ICICLE: MSM chunking, safety on proof generation and GPU memory reduction by p4u · Pull Request #1665 · Consensys/gnark

p4u · 2025-12-19T00:04:37Z

Description

This PR addresses critical stability and memory issues in the ICICLE Groth16 backend, enabling reliable proof generation for large circuits while drastically reducing GPU memory consumption.

Problems Solved

Illegal Memory Access Crashes: Large MSMs (especially BLS12-377 G2 with >4M constraints) were causing "illegal memory access" errors due to bugs in the C++ backend's internal chunking logic.
Race Conditions & Deadlocks: Concurrent MSM execution was causing data races, deadlocks, and occasional proof corruptions due to instability in the C++/CUDA backend's concurrency handling.
Excessive GPU Memory Usage: Pre-loading all proving key vectors at initialization consumed 80-90% of available GPU memory, preventing multiple circuits from being loaded and limiting maximum circuit size.
Memory Leaks: Device memory was not being freed promptly, causing accumulation over multiple proofs and eventual OOM errors.

Solution Overview

Commit 1: Go-side MSM Chunking
Commit 2: Sequential MSM Execution
Commit 3: On-Demand Vector Loading

Impact

Stability:

Eliminates "illegal memory access" crashes on large circuits
Prevents race conditions and deadlocks
Stable proof generation across all supported curves

Performance:

Proof times remain similar (PCIe transfer overhead is negligible vs MSM computation)
Sequential execution trades minimal performance for significant stability gains
Verified on RTX 5070 Ti (16GB):
- BLS12-377 (3.5M constraints): ~3.5s
- BW6-761 (4M constraints): ~6s
- BN254 (16M constraints): ~10s

Type of change

Bug fix (non-breaking change which fixes an issue)
New feature (non-breaking change which adds functionality)
Breaking change (fix or feature that would cause existing functionality to not work as expected)
This change requires a documentation update

How has this been tested?

Integration Tests: Full test suite with custom circuits
Memory Stability: Sequential proof generation with circuit switching (3 circuits in loop)
Proof Verification: All generated proofs verified successfully
Long-running Tests: Multi-hour stress tests without memory leaks or crashes (TODO)

Test Environment:

NVIDIA RTX 5070 Ti (16GB VRAM)
CUDA 12.x
Ubuntu Linux
Multiple circuit types (BN254, BLS12-377, BLS12-381, BW6-761)

Checklist:

I have performed a self-review of my code
I have commented my code, particularly in hard-to-understand areas
I have made corresponding changes to the documentation (docs update can follow if needed)
I have added tests that prove my fix is effective or that my feature works (existing tests now pass reliably)
I did not modify files generated from templates (only modified template, regenerated all curves)
golangci-lint does not output errors locally
New and existing unit tests pass locally with my changes
Any dependent changes have been merged and published in downstream modules

Additional Notes

This PR prioritizes stability and reliability over maximum parallelism. The C++/CUDA backend's concurrency bugs made parallel MSM execution unreliable, leading to occasional proof corruptions and crashes.

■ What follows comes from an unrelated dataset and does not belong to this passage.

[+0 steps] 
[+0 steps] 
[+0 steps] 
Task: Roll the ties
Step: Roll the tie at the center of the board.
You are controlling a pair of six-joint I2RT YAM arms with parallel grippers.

Predictable behavior across all circuit sizes and curves
Efficient memory usage enabling production deployments
Maintainable code with simplified control flow

Note

Improves stability and memory usage across all ICICLE Groth16 curves (BN254, BLS12‑377/381, BW6‑761).

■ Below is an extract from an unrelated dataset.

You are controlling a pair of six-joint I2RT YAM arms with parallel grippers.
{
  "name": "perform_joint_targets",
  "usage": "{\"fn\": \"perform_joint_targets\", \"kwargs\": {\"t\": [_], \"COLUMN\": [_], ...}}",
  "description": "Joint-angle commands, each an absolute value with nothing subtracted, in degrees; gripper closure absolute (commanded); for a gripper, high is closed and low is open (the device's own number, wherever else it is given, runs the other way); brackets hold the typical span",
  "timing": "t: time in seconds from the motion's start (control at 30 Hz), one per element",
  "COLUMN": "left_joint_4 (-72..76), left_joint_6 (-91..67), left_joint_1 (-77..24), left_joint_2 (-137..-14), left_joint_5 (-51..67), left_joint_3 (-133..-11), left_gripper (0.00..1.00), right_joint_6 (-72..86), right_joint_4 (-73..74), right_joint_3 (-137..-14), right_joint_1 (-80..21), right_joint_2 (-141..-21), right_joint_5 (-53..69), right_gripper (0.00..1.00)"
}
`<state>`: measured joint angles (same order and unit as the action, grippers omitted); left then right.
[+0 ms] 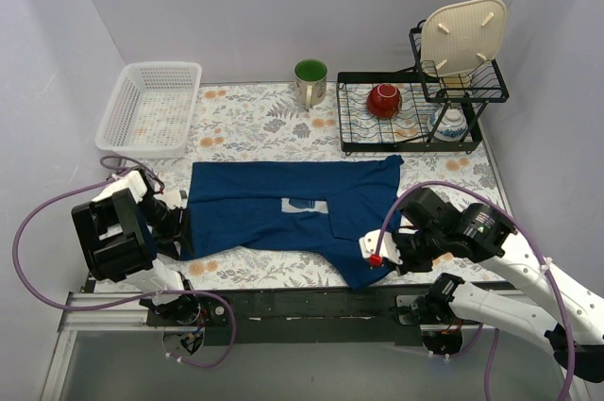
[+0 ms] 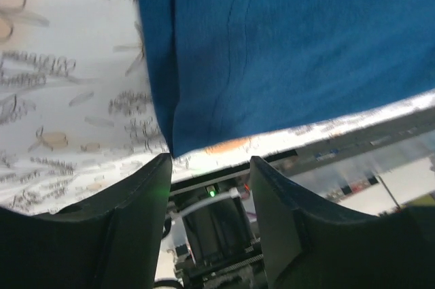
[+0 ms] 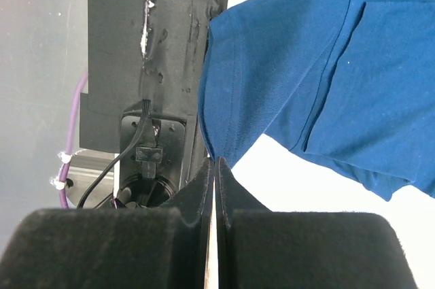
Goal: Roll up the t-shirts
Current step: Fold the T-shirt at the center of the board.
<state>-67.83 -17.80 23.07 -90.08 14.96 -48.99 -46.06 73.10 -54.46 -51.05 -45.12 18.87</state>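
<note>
The shirt (image 1: 274,208) lies mostly flat on the surface (image 1: 245,127), between the two tools. The right tool (image 3: 215,161) is pressed together and pinches one corner of the shirt right at its tips. That corner looks pulled up into a point. The left tool (image 2: 209,163) is spread wide. Another corner of the shirt sits just in front of its tips, not between them.

I think this is the start of the job: getting hold of the shirt. No part is rolled yet. Next, the left tool needs to go forward a little and close on its corner. Then both tools can turn the edge over together.
</note>
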Motion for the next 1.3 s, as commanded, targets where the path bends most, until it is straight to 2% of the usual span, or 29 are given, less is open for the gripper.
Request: {"fn": "perform_joint_targets", "kwargs": {"t": [0.0, 0.13, 0.23, 0.27, 0.33, 0.4, 0.83, 1.27], "left_joint_4": [-60.12, -57.4, -55.81, -55.81, -56.16, -56.6, -59.06, -62.4], "left_joint_6": [-21.18, -21.88, -21.53, -21.36, -20.92, -20.22, -15.03, -14.77], "left_joint_1": [19.6, 17.76, 17.75, 17.75, 17.75, 17.75, 17.75, 17.75], "left_joint_2": [-88.42, -88.51, -88.42, -88.42, -88.42, -88.24, -86.75, -87.8], "left_joint_5": [12.05, 9.24, 7.91, 8.08, 8.61, 8.7, 4.48, 10.28], "left_joint_3": [-46.06, -43.78, -42.54, -42.19, -42.28, -42.62, -50.09, -55.9], "left_gripper": [0.53, 0.61, 0.73, 0.83, 0.95, 1.0, 1.0, 1.0], "right_joint_6": [-46.23, -45.97, -45.79, -45.79, -45.79, -45.79, -43.86, -44.65], "right_joint_4": [71.28, 70.84, 70.75, 70.93, 71.1, 71.63, 74.62, 71.63], "right_joint_3": [-53.96, -54.32, -54.32, -54.32, -54.49, -54.58, -55.55, -60.38], "right_joint_1": [-50.89, -50.89, -50.89, -50.89, -50.89, -50.89, -50.89, -49.83], "right_joint_2": [-45.96, -46.58, -46.93, -47.02, -47.11, -47.02, -42.98, -44.38], "right_joint_5": [20.83, 21.01, 20.74, 20.57, 20.48, 20.21, 14.59, 3.52], "right_gripper": [0.99, 0.99, 0.99, 0.99, 0.99, 0.99, 0.99, 0.99]}}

Implement Go-side MSM chunking for G1/G2 with memory-aware tuning (chunk cap, env ICICLE_MSM_MAX_WINDOW); replaces backend internal chunking
Serialize all GPU operations per device (mutex) and track/init/release NTT domain per device to avoid races/witness corruption
Switch to on-demand GPU loading of proving key vectors; add PinToGPU mode to pre-load/persist vectors (incl. commitment keys)
Add FreeGPUResources to release pinned/device buffers; fix leaks with timely Free() and runtime.KeepAlive
Update commitment/POK MSMs and KRS/BS1/AR1/BS2 paths to use chunked MSM; improve scheduling to avoid concurrency issues
Minor: add ICICLE_DEBUG, safer setup locking; docs add "GPU pinning" section

^{Written by Cursor Bugbot for commit 876dedf. This will update automatically on new commits. Configure here.}

…d fix data race - Implemented msmChunkedG1/G2 in Go to handle large MSMs by slicing inputs. This bypasses the internal C++ multi-chunking logic which was crashing on large BLS12-377 G2 MSMs (illegal memory access). - Enforced maximum chunk size of 2^18 (262144) in Go wrapper to ensure stability across all curves. - Aligned memory safety margins (bucketFactor=4.0, reduced=0.7) and indices estimation (4x) with C++ backend requirements. - Fixed a data race in Prove where the function returned before the G2 MSM computation was complete. - Updated generator template to reflect these changes for all curves.

- Removed parallel RunOnDevice calls for AR1, BS1, and BS2, consolidating them into a single sequential execution block. - Removed channel-based synchronization (chArDone, chBs1Done, chBs2Done) in favor of direct sequential ordering to eliminate deadlocks and simplify control flow. - Ensured computeKRS runs after all other MSMs within the same device context, preventing potential backend concurrency issues.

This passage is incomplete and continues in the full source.